■ **ASSIGNMENT**:
The answer should consist of each line below that contains the word "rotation".

■ **MATERIAL PROVIDED**:
● ● ● ● ● ● ●

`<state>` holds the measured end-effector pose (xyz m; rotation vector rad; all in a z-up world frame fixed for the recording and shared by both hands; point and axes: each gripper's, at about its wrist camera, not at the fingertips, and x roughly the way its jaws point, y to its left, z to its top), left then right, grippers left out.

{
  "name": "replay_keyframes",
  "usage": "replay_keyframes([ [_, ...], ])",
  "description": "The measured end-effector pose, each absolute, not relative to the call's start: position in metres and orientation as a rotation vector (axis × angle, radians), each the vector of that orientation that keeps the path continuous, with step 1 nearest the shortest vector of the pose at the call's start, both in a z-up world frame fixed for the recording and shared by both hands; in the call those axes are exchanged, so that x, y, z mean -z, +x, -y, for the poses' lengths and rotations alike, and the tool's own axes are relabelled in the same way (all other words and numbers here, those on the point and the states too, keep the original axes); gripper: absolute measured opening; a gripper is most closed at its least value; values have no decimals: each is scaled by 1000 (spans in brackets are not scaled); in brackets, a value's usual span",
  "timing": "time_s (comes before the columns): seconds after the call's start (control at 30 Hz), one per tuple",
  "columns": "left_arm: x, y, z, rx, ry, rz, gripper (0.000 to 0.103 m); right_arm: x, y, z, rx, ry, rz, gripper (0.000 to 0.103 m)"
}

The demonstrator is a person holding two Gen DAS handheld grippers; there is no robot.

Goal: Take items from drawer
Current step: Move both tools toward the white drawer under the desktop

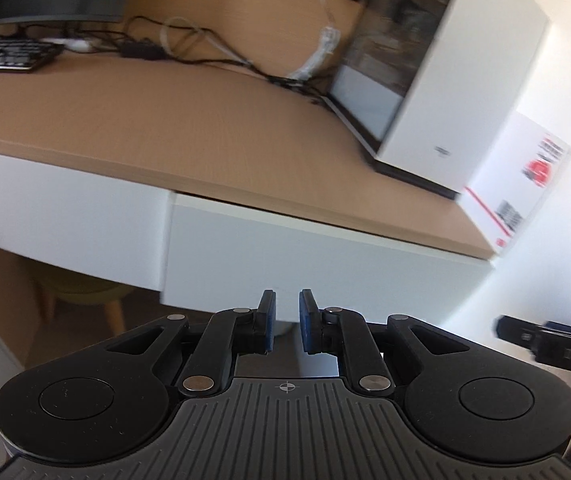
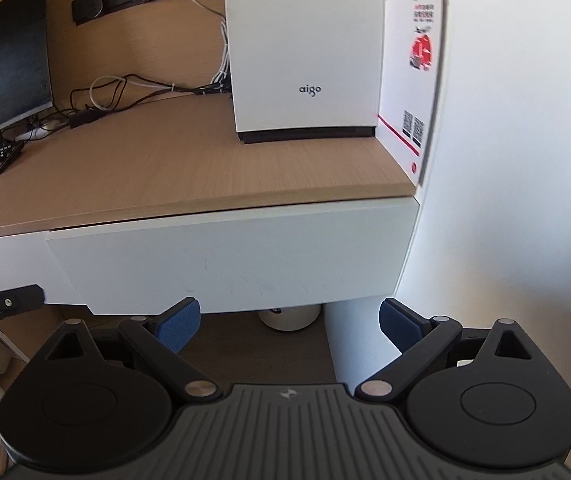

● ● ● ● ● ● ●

■ **REPLY TO THE EXERCISE**:
`<state>` holds the measured end-effector pose (xyz m; rotation vector rad; all in a z-up world frame fixed for the recording and shared by both hands; point and axes: each gripper's, at about its wrist camera, not at the fingertips, and x roughly the way its jaws point, y to its left, z to its top), left then right, grippers left out.
  "description": "The measured end-effector pose, each absolute, not relative to the call's start: position in metres and orientation as a rotation vector (axis × angle, radians), each the vector of that orientation that keeps the path continuous, with step 1 nearest the shortest vector of the pose at the call's start, both in a z-up world frame fixed for the recording and shared by both hands; in the call those axes are exchanged, so that x, y, z mean -z, +x, -y, for the poses' lengths and rotations alike, and the tool's own axes are relabelled in the same way (all other words and numbers here, those on the point and the states too, keep the original axes); gripper: absolute measured opening; a gripper is most closed at its least value; values have no decimals: each is scaled by 1000 (spans in brackets are not scaled); in brackets, a value's usual span",

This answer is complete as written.